Oct 9, 2015

How to Create Photorealistic Screenshots of your Mobile Phone

Capturing screenshots on a mobile phone is easy. If you have an iPhone, press the Home & Sleep buttons and the screenshot image will be saved in the Photos app. Android users can press the Volume Down & Power button simultaneously to capture the screen. And in the case of Windows Phone, press and hold the Start and Power buttons at the same time to take a screenshot.

That’s a raw screenshot saved in your camera roll but if you would like to use that image in your website, a presentation or even in your Apps Store listing, consider adding device frames. This is important because people should be able to figure out whether a screenshot was captured on an iPhone or a Microsoft Lumia or a Google Nexus phone. The device frames can be actual photographs so your screenshot images appear gorgeous and more realistic.

Mobile Screenshots in Photoshop

Realistic Device Mockups for Beautiful App Screenshots

A layered photo editing tool like Adobe Photoshop (Win/Mac) or Pixelmator (Mac) makes it really easy for you to add hardware device frames to any screenshot image. Go to Dribbble and search for “freebies PSD <mobile name>” and you’ll find beautiful mockups for any mobile device. The Facebook design team too provides Handskit – photos of hands holding devices that you can use without restrictions.
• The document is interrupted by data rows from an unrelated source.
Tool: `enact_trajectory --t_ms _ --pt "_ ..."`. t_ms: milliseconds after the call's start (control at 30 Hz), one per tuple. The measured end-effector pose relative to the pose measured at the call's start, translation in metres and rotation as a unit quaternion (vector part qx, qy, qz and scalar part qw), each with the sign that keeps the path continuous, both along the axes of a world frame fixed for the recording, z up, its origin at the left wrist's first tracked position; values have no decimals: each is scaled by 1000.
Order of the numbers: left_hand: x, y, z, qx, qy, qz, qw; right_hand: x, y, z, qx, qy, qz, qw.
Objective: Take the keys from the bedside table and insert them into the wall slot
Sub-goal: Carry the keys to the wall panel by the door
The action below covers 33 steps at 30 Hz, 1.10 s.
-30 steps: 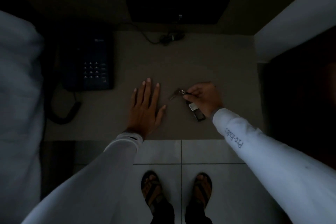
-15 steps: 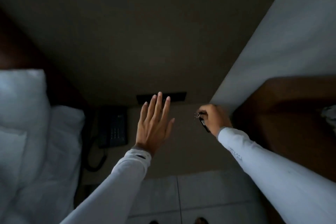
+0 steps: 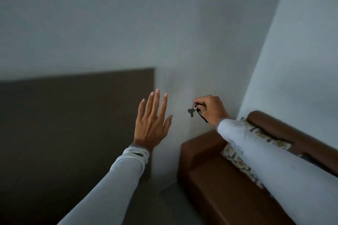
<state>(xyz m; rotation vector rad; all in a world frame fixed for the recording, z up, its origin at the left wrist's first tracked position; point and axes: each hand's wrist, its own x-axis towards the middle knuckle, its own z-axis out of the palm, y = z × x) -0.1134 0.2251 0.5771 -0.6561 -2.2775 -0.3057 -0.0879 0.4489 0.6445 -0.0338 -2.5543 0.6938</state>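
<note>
**Spotter:** Where are we on the task?

**Operator:** I judge the pickup done. My right hand (image 3: 212, 108) is curled into a pinch on the keys (image 3: 193, 110) at the ring; one key dangles below my fingertips and a dark tag slants down beside my palm. The bunch hangs in the air in front of the pale wall (image 3: 128, 23), clear of any furniture. The bedside table is not in my view.

**Spotter:** And the left?

**Operator:** My left hand (image 3: 151, 126) is empty, fingers spread and upright, held near the right edge of the dark headboard panel (image 3: 73, 115). I can't tell whether it touches anything.

**Spotter:** What's left?

**Operator:** Finding the wall slot and pushing the keys in. I see no slot anywhere in this view, so I'd guess I need to turn or look further along the wall.

**Spotter:** Room to move?

**Operator:** Plenty above and ahead: bare wall, nothing jutting out. To my right the wall corner closes in, and below my right forearm sits a brown wooden chair (image 3: 219, 179) with a patterned cushion (image 3: 236, 159). Its arm is near my sleeve, so I'd keep that elbow high. The headboard edge stands just beside my left hand.
</note>
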Motion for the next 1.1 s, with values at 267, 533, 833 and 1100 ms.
enact_trajectory --t_ms 267,533,833,1100 --pt "72 159 110 20 70 -129 989 144 145 104 -27 73 -98 992" --pt "222 348 165 45 117 -236 964 345 305 146 -25 116 -204 972" --pt "388 538 176 52 115 -329 936 552 469 150 -91 149 -282 944" --pt "472 693 181 52 134 -397 906 653 583 155 -52 172 -354 918"
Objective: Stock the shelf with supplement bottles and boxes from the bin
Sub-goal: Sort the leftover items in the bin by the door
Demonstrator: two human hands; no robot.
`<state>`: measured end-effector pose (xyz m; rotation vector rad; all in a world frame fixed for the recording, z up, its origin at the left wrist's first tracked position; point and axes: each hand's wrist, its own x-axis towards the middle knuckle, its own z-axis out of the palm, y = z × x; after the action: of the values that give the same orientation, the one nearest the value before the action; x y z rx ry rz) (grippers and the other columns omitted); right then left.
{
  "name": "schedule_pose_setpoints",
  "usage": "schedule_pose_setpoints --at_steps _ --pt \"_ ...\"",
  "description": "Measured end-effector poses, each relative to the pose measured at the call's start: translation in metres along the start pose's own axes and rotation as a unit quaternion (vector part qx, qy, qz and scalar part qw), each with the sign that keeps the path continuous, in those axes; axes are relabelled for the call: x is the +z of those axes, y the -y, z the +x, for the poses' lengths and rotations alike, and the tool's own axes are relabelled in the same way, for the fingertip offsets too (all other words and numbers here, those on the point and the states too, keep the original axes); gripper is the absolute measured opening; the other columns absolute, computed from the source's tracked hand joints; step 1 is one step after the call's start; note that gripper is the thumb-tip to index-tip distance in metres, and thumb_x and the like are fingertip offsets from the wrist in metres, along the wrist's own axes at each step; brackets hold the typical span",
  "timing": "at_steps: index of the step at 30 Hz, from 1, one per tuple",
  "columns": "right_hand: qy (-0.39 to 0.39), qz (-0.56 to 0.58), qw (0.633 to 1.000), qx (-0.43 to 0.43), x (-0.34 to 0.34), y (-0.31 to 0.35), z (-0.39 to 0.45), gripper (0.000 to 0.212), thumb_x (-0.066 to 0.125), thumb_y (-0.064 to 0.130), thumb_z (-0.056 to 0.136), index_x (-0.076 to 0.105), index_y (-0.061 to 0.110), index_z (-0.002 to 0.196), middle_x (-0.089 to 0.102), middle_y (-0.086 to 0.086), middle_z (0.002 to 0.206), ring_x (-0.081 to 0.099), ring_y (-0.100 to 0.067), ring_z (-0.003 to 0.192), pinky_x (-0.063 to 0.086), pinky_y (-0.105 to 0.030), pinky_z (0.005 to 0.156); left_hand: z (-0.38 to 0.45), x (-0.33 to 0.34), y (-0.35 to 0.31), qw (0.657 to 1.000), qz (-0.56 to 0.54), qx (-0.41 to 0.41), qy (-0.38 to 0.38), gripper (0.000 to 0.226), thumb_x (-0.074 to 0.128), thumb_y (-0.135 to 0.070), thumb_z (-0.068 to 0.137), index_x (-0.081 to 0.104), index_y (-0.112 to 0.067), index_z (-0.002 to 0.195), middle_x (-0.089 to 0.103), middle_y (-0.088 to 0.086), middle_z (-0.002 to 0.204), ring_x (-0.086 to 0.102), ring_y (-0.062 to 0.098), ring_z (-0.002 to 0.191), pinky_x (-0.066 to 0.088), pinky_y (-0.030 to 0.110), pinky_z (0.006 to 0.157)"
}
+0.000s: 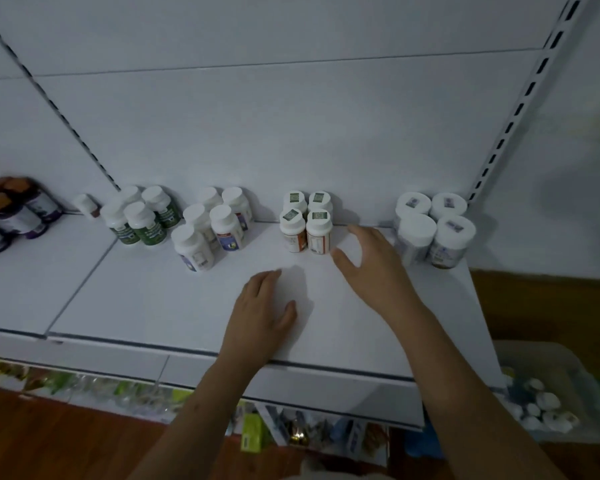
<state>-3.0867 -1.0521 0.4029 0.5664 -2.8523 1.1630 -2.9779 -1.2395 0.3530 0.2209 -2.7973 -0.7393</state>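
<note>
— While both hands sit on the shelf (153, 299), what do they hold?
— Nothing: left hand (262, 315) flat, right hand (371, 268) spread just right of the orange-labelled bottles (305, 225).
— And the bin (561, 393)?
— Low at near right, seemingly holding white-capped bottles; it's blurred.

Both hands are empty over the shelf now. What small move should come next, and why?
Probably the right hand should draw back and reach down to the bin at lower right for another bottle: both it and the left hand hold nothing, and the shelf has bare room in front.
</note>
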Motion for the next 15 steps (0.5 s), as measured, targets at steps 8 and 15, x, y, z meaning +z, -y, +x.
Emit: schedule_pose_setpoints --at_steps 8,15 --pt "-0.061 0.0 0.996 -0.07 -0.047 0.026 -0.074 0.064 0.04 0.053 0.1 0.028 0.021 0.154 0.028 0.003 0.16 0.024 -0.012 0.146 0.025 -0.032 0.118 -0.054 -0.012 -0.058 0.996 -0.026 0.088 -0.001 0.061 0.045 -0.052 0.094 0.043 -0.018 0.145 0.046 -0.002 0.143 0.041 0.014 0.132 0.035 0.031 0.11" --pt "-0.129 0.012 0.991 -0.017 -0.1 -0.004 -0.193 0.063 0.036 0.054 0.101 0.028 0.02 0.154 0.032 0.0 0.157 0.029 -0.009 0.142 0.028 -0.033 0.118 -0.138 0.021 -0.124 0.974 -0.087 0.204 0.046 0.059 0.046 -0.049 0.097 0.042 -0.018 0.147 0.043 -0.002 0.148 0.036 0.012 0.138 0.03 0.028 0.114"
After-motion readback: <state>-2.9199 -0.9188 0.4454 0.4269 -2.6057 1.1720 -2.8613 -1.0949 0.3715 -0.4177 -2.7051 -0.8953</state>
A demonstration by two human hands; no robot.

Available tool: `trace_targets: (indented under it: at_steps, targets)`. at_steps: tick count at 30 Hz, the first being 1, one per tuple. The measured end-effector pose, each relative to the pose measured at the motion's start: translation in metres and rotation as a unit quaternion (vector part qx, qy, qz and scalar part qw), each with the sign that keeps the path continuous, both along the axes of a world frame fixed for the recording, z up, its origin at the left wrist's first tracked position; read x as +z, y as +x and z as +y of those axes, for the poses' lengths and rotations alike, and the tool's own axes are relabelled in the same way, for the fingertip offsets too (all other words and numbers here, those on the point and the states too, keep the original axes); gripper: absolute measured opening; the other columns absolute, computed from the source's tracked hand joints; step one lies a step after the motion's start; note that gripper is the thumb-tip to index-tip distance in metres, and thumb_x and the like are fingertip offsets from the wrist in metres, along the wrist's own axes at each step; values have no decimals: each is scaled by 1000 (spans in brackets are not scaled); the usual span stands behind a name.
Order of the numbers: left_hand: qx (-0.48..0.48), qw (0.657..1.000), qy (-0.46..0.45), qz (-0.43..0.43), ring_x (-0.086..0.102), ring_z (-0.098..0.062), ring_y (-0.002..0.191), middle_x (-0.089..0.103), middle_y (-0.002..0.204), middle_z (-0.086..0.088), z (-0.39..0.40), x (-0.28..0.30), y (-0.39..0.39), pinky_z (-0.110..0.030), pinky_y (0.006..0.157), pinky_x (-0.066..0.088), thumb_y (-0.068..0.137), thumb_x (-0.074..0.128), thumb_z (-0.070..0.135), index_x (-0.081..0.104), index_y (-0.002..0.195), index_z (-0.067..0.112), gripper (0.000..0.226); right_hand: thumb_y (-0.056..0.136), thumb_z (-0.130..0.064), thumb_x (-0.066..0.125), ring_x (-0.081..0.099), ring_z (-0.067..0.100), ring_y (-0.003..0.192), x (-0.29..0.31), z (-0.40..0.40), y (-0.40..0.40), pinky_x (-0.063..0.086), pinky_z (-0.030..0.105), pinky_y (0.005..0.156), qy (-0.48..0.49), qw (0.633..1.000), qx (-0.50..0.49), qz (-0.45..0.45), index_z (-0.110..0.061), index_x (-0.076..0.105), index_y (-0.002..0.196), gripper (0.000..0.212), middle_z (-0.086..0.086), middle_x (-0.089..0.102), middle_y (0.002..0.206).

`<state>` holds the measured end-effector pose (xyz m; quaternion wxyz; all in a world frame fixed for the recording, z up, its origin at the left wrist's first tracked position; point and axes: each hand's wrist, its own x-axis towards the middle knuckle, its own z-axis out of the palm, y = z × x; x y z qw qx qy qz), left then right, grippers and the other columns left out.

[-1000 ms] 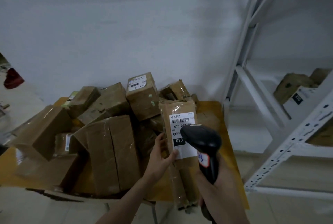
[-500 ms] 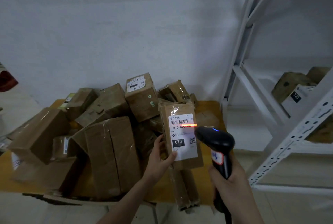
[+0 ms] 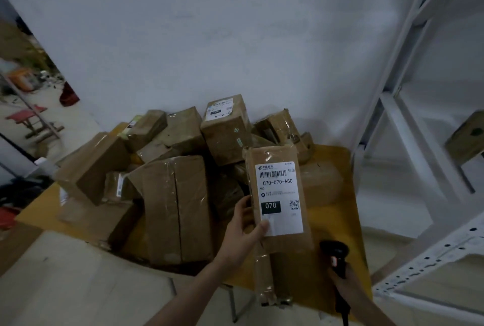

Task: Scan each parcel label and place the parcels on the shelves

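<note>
Parcels of brown taped cardboard (image 3: 167,176) lie heaped across the yellow table (image 3: 337,158), thickest toward its left edge and back; my left hand (image 3: 242,231) grips the long flat brown parcel with the white 070-070-A80 label (image 3: 279,199) upright over the front right corner, thumb on the label; my right hand (image 3: 348,283) is curled round the black handheld scanner (image 3: 336,255), held low with no beam showing; I judge scanning done, so next comes carrying it to the white metal shelves (image 3: 419,142) on the right.
</note>
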<state>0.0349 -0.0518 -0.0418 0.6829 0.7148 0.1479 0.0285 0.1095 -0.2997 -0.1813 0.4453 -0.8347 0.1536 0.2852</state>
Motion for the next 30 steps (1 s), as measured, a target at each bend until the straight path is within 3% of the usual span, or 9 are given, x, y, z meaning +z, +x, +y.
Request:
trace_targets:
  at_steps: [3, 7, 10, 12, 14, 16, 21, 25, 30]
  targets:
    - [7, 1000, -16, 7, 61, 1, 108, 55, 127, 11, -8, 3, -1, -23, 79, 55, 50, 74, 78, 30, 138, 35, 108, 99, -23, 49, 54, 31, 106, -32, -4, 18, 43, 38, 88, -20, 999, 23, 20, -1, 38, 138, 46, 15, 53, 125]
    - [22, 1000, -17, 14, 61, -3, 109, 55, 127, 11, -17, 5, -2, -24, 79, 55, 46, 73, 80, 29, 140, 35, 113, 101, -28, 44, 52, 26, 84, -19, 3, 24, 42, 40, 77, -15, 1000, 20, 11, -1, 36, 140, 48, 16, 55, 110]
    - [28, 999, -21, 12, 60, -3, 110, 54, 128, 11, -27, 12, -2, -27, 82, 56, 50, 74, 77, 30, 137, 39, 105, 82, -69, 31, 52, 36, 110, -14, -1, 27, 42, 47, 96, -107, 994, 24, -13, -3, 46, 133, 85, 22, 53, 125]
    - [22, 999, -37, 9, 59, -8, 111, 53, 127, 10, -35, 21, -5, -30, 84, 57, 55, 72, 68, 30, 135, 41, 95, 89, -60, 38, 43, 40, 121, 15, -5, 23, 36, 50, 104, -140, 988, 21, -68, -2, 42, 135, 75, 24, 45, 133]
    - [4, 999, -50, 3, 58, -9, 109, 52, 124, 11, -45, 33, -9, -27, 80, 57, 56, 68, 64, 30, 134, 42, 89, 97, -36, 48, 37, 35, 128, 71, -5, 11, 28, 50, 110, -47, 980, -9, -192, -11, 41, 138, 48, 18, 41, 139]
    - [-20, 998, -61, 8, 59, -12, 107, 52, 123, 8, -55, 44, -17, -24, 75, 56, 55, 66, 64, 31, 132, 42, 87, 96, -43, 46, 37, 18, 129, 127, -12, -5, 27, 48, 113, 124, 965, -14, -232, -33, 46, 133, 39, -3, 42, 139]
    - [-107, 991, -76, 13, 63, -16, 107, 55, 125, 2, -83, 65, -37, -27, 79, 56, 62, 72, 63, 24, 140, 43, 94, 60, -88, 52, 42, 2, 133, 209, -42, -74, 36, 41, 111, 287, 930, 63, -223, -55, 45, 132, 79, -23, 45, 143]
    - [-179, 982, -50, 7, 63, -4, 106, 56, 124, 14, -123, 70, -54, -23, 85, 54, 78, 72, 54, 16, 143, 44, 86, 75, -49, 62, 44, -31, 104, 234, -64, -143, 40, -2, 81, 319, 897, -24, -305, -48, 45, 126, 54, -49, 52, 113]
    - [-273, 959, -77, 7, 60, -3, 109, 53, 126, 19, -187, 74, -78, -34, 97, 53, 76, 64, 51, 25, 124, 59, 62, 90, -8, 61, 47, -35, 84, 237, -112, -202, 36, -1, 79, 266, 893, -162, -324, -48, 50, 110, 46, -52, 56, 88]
Download and import the PSD file into Photoshop and then use the File -> Place command to place the screenshot image as a new layer over the device mockup. Then use the Save for Web option to export the image in JPEG format.

[*] Dribbble users usually add the tag “freebies” or “free” to indicate that others can reuse their design(s) for personal and commercial use. Other than Dribbble, Deviant Art and Behance are also good places to discover high-quality hardware mockups for all popular mobile devices.

Photorealistic Mobile screenshots

If you don’t have Photoshop, you can use web apps like Magic Mockups, Dunnnk and Frame to add photorealistic device frames to your mobile screenshots.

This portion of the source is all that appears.